TASK DESCRIPTION: Would you please transcribe, exactly as written, the lines of the entries below starting at the one that holds "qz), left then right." and ending at the one that holds "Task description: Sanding", both included?

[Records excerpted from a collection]
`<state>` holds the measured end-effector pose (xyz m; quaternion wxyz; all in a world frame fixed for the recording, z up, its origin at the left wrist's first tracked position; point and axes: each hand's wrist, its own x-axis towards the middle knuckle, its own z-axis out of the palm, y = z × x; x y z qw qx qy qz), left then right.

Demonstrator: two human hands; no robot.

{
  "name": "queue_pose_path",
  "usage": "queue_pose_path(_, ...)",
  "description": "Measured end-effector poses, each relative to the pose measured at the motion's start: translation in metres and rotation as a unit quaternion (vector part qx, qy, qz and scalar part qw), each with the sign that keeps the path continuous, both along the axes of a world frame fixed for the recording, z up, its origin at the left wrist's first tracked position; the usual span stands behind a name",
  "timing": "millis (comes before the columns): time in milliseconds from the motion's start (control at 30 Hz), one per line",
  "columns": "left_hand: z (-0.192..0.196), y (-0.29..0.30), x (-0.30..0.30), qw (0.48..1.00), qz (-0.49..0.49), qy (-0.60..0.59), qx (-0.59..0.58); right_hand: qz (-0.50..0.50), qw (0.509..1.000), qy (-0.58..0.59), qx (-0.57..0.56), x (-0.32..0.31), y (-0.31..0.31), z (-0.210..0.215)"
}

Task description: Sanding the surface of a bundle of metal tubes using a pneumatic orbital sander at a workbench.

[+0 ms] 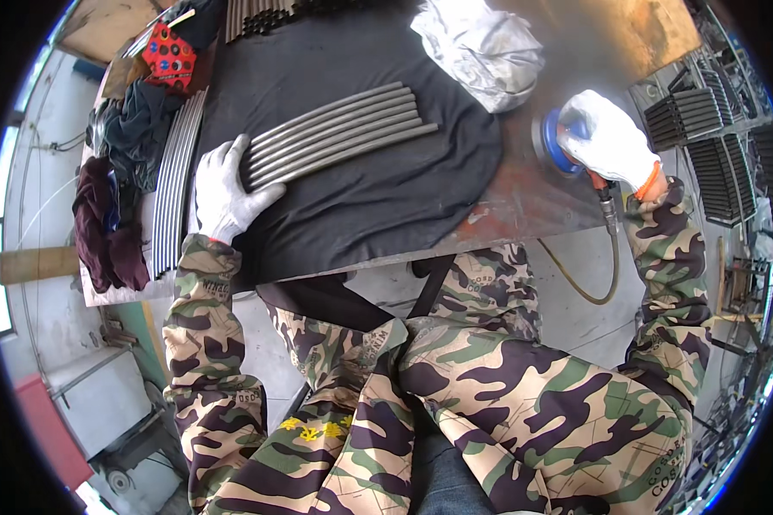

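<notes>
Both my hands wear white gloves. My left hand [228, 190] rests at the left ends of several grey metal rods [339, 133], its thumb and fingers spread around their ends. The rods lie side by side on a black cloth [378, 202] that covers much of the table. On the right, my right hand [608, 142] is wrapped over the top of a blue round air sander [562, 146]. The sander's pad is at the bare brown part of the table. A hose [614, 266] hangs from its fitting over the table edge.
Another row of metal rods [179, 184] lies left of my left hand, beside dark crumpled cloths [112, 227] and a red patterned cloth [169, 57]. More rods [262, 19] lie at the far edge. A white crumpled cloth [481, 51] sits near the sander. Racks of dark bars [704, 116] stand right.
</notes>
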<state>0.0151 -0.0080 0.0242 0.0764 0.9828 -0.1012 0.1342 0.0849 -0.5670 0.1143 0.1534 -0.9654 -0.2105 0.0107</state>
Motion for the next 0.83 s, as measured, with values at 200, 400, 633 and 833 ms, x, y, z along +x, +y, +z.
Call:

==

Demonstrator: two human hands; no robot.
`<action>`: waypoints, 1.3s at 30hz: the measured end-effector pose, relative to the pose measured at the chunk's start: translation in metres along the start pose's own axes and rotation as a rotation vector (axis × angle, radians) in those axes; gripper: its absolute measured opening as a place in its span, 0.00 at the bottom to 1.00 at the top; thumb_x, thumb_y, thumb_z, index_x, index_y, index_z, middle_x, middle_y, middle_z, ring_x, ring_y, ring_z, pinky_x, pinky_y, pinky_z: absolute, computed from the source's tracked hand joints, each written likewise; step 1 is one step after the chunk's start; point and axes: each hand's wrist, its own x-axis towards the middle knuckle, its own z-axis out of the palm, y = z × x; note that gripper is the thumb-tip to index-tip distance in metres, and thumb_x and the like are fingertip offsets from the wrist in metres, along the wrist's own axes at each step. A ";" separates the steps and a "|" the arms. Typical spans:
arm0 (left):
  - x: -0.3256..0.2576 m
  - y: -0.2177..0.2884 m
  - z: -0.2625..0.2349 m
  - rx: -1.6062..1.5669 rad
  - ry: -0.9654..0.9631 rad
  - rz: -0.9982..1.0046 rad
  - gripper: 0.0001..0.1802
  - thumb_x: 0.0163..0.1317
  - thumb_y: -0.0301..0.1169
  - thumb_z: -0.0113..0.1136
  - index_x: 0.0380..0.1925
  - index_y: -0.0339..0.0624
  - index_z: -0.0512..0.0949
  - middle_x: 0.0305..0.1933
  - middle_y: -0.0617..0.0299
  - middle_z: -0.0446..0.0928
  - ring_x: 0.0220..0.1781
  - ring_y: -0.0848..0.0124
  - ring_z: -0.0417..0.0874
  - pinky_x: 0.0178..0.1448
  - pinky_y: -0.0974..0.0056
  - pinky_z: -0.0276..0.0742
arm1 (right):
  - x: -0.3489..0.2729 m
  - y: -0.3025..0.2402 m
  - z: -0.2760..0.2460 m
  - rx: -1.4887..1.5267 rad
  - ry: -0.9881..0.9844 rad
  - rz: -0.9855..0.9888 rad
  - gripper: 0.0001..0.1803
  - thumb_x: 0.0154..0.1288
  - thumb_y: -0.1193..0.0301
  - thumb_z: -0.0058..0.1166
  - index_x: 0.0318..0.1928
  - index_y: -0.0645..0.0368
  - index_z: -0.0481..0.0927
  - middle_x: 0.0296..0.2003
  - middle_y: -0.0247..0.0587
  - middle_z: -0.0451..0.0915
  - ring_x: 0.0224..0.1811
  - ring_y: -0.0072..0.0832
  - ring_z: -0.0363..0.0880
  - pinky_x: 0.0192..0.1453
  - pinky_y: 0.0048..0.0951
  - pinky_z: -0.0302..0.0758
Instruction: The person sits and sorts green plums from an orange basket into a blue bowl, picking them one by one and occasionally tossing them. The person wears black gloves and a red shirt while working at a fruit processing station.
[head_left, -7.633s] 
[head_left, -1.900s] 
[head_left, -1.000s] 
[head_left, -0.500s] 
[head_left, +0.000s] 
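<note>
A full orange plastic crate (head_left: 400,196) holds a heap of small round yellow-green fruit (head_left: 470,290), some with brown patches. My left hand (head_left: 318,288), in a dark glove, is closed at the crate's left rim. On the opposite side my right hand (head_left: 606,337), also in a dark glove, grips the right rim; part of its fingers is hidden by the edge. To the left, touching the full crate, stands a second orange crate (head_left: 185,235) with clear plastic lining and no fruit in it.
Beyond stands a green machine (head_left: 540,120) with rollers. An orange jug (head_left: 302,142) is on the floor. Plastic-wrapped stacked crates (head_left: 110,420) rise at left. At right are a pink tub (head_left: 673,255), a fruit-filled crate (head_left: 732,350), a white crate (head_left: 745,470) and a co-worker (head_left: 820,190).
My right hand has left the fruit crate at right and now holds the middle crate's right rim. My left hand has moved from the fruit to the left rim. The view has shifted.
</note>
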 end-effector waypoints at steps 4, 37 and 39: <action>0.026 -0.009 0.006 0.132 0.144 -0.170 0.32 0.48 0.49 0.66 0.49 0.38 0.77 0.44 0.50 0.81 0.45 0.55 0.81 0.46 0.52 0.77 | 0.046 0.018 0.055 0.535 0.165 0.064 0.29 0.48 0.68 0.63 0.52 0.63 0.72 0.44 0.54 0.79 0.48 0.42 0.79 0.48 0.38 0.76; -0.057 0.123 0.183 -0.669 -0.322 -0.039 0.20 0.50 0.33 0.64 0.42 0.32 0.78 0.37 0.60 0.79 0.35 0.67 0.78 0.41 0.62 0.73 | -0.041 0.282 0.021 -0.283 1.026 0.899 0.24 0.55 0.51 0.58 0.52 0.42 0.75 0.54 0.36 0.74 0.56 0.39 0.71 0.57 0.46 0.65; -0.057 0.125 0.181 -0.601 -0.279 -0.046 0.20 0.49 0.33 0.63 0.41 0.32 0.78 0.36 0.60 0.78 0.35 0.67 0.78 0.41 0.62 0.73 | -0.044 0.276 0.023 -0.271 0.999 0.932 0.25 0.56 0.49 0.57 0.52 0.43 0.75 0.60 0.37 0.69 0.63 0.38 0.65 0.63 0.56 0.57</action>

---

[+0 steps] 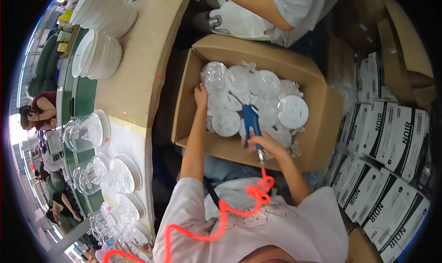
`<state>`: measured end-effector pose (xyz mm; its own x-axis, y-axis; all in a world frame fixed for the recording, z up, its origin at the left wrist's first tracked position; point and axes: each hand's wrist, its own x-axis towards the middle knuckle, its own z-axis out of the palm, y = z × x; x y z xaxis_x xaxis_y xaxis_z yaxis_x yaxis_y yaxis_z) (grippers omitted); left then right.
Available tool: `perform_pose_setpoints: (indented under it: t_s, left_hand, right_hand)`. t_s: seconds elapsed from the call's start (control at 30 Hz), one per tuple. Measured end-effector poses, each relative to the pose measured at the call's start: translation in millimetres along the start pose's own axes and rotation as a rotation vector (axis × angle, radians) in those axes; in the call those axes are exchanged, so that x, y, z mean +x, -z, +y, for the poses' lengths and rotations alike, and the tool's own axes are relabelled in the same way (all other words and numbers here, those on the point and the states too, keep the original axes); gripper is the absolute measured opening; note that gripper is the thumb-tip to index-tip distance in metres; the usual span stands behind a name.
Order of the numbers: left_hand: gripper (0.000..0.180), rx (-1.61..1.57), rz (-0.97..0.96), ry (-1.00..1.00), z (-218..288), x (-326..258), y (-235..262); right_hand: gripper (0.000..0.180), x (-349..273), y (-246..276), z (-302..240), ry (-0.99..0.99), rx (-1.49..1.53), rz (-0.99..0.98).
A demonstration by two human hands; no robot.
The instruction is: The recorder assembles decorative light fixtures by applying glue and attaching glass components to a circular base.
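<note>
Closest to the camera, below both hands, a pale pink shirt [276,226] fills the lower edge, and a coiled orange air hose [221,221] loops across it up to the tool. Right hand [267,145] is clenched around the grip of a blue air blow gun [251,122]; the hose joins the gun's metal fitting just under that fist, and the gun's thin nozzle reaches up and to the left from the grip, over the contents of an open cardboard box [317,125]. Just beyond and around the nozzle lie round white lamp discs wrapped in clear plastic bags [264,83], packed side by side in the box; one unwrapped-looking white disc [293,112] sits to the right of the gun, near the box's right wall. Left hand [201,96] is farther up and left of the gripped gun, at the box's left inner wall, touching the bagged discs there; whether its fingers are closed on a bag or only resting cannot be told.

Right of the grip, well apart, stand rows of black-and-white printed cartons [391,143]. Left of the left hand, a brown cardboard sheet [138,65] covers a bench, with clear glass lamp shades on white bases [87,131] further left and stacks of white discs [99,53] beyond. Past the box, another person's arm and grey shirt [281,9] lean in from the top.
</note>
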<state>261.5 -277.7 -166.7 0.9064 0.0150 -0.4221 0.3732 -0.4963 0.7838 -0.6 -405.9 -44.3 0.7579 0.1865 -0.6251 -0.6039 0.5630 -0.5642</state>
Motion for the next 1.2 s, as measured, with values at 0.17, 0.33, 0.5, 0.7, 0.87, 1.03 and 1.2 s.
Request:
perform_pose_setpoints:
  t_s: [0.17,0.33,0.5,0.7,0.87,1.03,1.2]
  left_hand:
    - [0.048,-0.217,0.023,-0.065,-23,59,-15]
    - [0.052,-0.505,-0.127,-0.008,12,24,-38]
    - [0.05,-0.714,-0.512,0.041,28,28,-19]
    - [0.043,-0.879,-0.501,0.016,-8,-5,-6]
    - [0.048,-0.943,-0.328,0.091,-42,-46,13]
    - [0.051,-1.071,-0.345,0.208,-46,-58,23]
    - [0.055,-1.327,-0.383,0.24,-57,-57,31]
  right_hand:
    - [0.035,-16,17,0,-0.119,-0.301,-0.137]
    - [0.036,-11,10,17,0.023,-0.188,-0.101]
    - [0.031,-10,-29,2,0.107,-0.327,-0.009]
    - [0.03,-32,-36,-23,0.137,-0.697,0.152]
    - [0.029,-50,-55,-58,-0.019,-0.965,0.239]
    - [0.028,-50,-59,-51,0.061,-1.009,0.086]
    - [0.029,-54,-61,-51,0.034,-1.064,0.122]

THE COMPLETED TASK:
`<state>` holds the measured end-effector pose (xyz m; quaternion wxyz; all in a world frame fixed for the recording, z up, its origin at the left wrist's first tracked position; point and axes: each hand's wrist, its own x-axis towards the middle knuckle, its own z-axis out of the palm, y = z × x; x y z qw qx qy qz), left then right.

Demonstrator: two human hands; no robot.

{
  "name": "queue_pose_path",
  "usage": "queue_pose_path(_, ...)",
  "description": "Measured end-effector poses, each relative to the pose measured at the motion's start: translation in metres and rotation as a unit quaternion (vector part qx, qy, qz and scalar part qw), each with the sign that keeps the path continuous, both along the axes of a world frame fixed for the recording, z up, its origin at the left wrist's first tracked position; the usual span stands behind a name",
  "timing": "millis (comes before the columns): time in milliseconds from the motion's start (control at 30 Hz), one per line",
  "columns": "left_hand: z (-0.192..0.196), y (-0.29..0.30), x (-0.30..0.30), qw (0.48..1.00), qz (-0.49..0.49), qy (-0.60..0.59), qx (-0.59..0.58); right_hand: qz (-0.50..0.50), qw (0.509..1.000), qy (-0.58..0.59), qx (-0.57..0.56), x (-0.32..0.31), y (-0.31..0.31), z (-0.210..0.215)"
}

Task description: Sanding the surface of a bundle of metal tubes using a pneumatic orbital sander at a workbench.

What was produced is the complete output.